ACOs offer opportunity to test payment shifts
The accountable care model is built on a foundation of comprehensive, coordinated, team-based primary care and stands to benefit from improvements that strengthen that foundation. As the largest and only permanent ACO program, serving nearly 11 million traditional Medicare beneficiaries, the MSSP is well-positioned to drive primary care payment innovation. Given CMS’ existing authority to implement partial capitation within the MSSP and test new ways of payment through the CMS Innovation Center, the model offers the opportunity to rapidly implement hybrid payments for primary care. 

Leading voices from the primary care and accountable care communities agree.
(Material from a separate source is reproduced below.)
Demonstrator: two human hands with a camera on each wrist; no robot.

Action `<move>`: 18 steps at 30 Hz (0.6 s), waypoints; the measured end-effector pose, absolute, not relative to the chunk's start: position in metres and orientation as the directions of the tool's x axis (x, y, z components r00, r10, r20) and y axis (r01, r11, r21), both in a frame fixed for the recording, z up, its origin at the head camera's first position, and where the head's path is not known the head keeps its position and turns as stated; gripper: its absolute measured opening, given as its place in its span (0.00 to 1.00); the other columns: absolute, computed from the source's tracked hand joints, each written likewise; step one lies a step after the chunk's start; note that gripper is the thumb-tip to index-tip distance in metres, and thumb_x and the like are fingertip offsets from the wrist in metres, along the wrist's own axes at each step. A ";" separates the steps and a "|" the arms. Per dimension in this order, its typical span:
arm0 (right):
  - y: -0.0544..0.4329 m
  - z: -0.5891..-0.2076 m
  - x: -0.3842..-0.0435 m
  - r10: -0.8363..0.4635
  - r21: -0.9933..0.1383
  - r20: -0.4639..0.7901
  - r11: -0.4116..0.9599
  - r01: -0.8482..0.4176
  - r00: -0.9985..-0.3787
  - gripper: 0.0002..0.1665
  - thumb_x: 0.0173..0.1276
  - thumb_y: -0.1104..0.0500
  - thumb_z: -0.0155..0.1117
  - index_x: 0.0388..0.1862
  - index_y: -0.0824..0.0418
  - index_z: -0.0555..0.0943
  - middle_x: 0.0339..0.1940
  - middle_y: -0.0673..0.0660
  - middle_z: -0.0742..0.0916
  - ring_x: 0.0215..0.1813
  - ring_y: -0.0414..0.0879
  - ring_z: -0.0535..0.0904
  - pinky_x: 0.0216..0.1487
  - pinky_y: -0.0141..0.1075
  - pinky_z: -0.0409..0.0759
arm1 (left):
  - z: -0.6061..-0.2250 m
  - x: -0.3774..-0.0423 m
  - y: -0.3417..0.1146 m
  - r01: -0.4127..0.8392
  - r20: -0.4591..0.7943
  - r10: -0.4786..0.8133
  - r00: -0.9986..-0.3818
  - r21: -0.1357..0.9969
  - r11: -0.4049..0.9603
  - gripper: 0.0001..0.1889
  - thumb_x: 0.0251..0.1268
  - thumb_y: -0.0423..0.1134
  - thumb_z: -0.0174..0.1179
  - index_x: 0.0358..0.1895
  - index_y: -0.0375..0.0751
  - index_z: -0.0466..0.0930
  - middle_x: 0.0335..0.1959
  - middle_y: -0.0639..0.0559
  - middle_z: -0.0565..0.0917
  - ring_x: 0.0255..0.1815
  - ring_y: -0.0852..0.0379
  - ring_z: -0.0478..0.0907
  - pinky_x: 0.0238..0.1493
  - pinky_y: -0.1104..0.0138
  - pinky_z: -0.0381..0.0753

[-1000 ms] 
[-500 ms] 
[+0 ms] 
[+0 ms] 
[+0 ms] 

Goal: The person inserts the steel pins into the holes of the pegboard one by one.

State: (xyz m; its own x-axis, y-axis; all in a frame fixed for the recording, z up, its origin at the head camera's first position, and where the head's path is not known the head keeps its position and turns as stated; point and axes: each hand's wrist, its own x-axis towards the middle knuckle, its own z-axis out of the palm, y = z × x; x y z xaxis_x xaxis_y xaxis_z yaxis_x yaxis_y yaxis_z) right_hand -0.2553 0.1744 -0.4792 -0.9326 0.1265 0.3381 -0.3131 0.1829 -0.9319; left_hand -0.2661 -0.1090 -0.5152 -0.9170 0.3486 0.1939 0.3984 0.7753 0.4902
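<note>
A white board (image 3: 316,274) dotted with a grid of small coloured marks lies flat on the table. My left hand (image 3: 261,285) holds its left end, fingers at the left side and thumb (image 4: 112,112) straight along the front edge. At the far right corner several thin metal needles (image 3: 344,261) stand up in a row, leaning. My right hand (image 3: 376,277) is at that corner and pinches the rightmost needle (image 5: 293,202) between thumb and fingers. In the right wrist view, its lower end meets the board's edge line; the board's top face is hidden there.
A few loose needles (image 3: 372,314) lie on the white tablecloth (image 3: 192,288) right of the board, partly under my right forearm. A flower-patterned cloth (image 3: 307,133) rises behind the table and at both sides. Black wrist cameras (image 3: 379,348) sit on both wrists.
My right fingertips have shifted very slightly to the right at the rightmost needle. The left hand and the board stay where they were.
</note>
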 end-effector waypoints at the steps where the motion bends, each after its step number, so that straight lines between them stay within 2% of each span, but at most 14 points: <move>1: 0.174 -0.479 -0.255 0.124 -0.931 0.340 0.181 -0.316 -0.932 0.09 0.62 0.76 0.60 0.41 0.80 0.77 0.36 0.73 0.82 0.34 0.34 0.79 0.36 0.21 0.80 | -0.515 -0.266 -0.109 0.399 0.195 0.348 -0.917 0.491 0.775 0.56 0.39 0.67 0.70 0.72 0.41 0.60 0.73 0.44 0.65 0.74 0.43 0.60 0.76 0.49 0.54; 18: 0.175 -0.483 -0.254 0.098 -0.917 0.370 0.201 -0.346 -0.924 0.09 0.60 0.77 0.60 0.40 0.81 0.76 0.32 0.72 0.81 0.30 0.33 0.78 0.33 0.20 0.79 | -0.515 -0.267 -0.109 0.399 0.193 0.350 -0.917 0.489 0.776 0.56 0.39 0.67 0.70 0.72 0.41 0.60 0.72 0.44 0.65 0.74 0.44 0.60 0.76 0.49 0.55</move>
On March 22, 27 diverse organizations, representing primary care clinicians, ACOs, medical groups, consumer advocates, mental health, and health care payers sent a letter to CMS leadership calling on the agency to establish a new hybrid primary care payment option in the MSSP this year. Additionally, the letter outlines six principles to guide the approach:

  • Equity considerations must be embedded in the hybrid payment option.
  • There will be added value for the Medicare beneficiary.
  • The option must result in increased investment in primary care.
  • The option must be fully voluntary.
  • The option must be available rapidly and in all geographies.
  • Implementing this option will create additional value for Medicare. 
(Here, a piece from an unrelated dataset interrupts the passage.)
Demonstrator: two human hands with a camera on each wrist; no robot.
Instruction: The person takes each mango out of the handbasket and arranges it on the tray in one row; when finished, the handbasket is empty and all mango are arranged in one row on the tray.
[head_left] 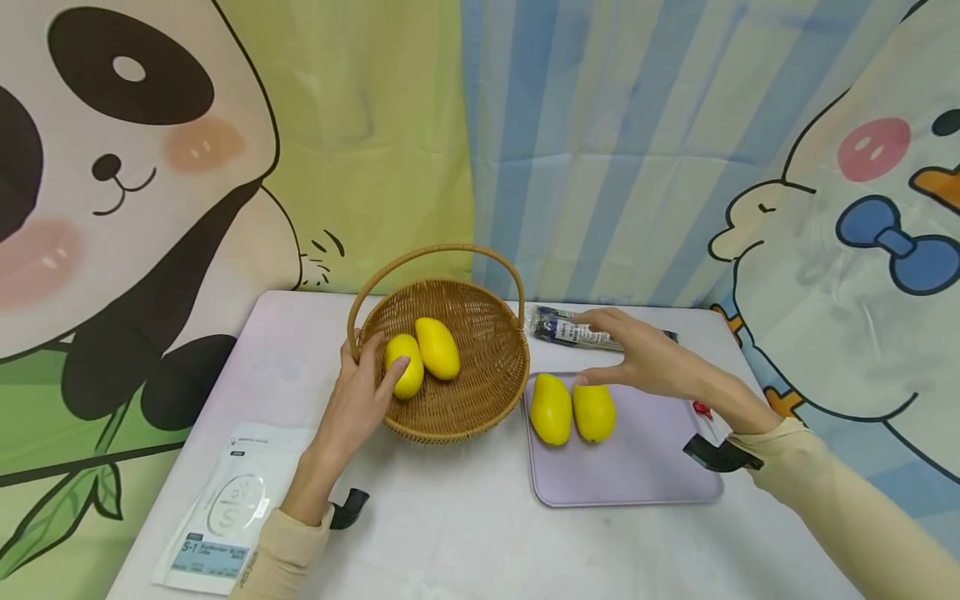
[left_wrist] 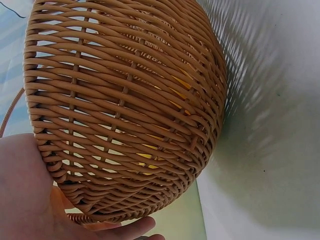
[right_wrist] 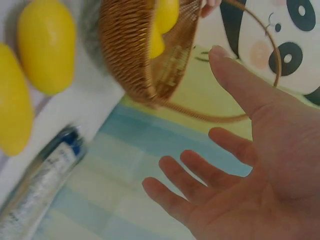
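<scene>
a wicker basket [head_left: 483, 375] with two mangoes [head_left: 438, 348] inside is gripped at the rim by the left hand [head_left: 354, 398]. the right hand [head_left: 645, 356] — spread, empty — is raised near two more mangoes [head_left: 551, 412] on a tray [head_left: 645, 467].

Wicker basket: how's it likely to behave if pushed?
The wicker basket may rock or tip, as its sides round in toward the base. Its open weave suggests it's light for its size, with slight give. The two yellow mangoes inside look smooth and rounded, so they may roll and shift its balance.
</scene>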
Two payment approaches to recognize varying practice needs and capabilities
The Primary Care Collaborative (PCC) and National Association of ACOs (NAACOS) brought together ACOs and primary care stakeholders to discuss implementation of a hybrid payment option within the MSSP. These discussions uncovered three additional shared understandings that can and should inform CMS’ work. First, one size cannot fit all. In any given community, the primary care needs can differ; ACOs and primary care practices may have varying capabilities for managing population-based payments. Second, additional support may be needed to promote new entrants to join MSSP and ensure success for rural, independent, and safety net practices. Finally, increased investment in primary care is a must. While achieving this won’t necessarily be easy under CMS’ current requirements for models, delaying reconciliation or recouping the increased primary care payments through future shared savings can support increased investment in primary care. These strategies recognize the longer-term ROI of advanced primary care and the time it takes for new ACOs to generate shared savings. 

To meet practices where they are and encourage broad participation, we propose CMS offer two payment approaches within the hybrid primary care payment option. 
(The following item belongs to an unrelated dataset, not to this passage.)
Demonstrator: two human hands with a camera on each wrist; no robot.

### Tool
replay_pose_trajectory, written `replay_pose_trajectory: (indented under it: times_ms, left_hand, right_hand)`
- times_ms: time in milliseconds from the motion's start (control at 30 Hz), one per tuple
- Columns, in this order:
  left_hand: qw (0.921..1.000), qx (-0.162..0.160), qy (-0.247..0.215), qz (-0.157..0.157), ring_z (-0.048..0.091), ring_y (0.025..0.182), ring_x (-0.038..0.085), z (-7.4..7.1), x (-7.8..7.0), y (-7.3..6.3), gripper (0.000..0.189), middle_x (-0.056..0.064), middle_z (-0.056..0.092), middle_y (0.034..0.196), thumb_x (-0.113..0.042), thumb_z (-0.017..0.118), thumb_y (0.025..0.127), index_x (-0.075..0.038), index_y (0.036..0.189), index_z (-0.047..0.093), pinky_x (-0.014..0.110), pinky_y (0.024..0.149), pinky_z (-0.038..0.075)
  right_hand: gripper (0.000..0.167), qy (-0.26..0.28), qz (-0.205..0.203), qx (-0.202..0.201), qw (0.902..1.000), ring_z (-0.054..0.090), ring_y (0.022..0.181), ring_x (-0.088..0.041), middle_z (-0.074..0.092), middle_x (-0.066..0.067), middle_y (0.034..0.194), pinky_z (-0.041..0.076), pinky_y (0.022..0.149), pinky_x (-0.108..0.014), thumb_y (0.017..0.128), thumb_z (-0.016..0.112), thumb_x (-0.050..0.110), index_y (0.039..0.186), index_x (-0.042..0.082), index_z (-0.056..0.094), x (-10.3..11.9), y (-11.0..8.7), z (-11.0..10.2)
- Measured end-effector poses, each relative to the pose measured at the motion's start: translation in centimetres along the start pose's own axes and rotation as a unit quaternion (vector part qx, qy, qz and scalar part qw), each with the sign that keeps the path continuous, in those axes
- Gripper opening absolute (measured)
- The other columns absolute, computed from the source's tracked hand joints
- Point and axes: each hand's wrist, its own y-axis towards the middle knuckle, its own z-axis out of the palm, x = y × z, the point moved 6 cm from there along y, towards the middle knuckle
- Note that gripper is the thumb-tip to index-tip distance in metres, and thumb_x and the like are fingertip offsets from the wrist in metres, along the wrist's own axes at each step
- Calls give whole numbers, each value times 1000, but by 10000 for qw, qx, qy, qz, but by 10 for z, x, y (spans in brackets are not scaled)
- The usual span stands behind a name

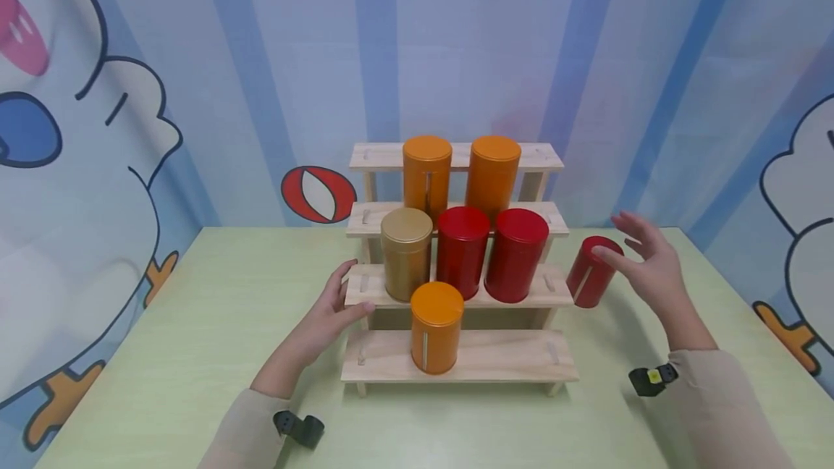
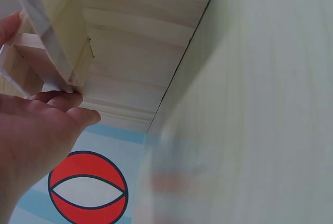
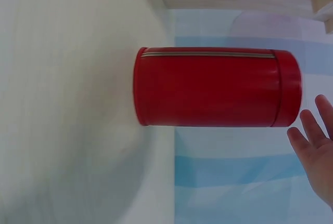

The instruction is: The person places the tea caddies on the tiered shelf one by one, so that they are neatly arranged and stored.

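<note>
A wooden stepped stand (image 1: 508, 355) with several tiers holds round lidded tins. My left hand (image 1: 332, 313) grips the left end of its second tier from below, thumb at the front corner; in the left wrist view the fingers (image 2: 57, 99) press against the board end (image 2: 57, 31). On the table right of the stand stands a red tin (image 1: 593, 273), upright in the right wrist view's sideways picture too. My right hand (image 1: 651, 266) hovers beside its lid, fingers spread and holding nothing; the fingertips (image 3: 307, 120) show just past the lid end.
On the stand are an orange tin (image 1: 436, 331) low in front, a gold tin (image 1: 407, 259), two red tins (image 1: 462, 255) beside it, and two orange tins (image 1: 426, 172) higher up. A printed cloth backdrop (image 1: 456, 42) hangs behind the pale table (image 1: 274, 259).
</note>
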Motion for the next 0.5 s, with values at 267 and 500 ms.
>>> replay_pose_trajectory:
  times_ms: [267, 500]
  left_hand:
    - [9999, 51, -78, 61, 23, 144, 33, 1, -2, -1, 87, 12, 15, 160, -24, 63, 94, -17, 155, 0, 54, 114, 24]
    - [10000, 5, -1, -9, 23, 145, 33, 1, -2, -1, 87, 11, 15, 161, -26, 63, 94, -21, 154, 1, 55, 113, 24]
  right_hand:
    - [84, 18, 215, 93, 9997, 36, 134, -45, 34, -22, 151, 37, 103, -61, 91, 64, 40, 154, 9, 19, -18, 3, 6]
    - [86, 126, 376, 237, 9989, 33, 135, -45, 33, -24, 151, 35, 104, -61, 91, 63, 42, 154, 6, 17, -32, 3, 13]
Approach 1: CMS pays prospective and per-visit payments directly to the primary care practices, with a portion paid to the ACO. Participating practices and ACOs would select from a range of options based on practice capabilities and the services included in capitated payments. The payment portion withheld for the ACO could be used to fund infrastructure, data analytics, care coordination services, and performance incentives for delivering high-value care. The options selected would be mutually agreed upon by the ACO and the participating practices. This approach will likely be most suitable for ACOs that lack the infrastructure and experience to administer payments. 

Approach 2: CMS makes payments directly to the ACO, which administers the capitated payments to participating primary care practices. This approach is similar to the methodology being tested in the ACO Realizing Equity, Access, and Community Health (REACH) Model and is likely most suitable for ACOs with the experience and infrastructure to pay practices. Similar to the first approach, the downstream payment arrangements would be mutually agreed upon by the ACO and its participating primary care practices, with details outlined in the Participation Agreements. In addition to sub-capitation, payments from the ACO may include a bonus pool or other incentives to reward the delivery of high-value care. 

Guided by the principles described above, a hybrid primary care payment option in MSSP can help Medicare, primary care practices, and ACOs deliver better health. We encourage CMS to rapidly implement these approaches. CMS should send a clear signal of agency action on the proposal this year.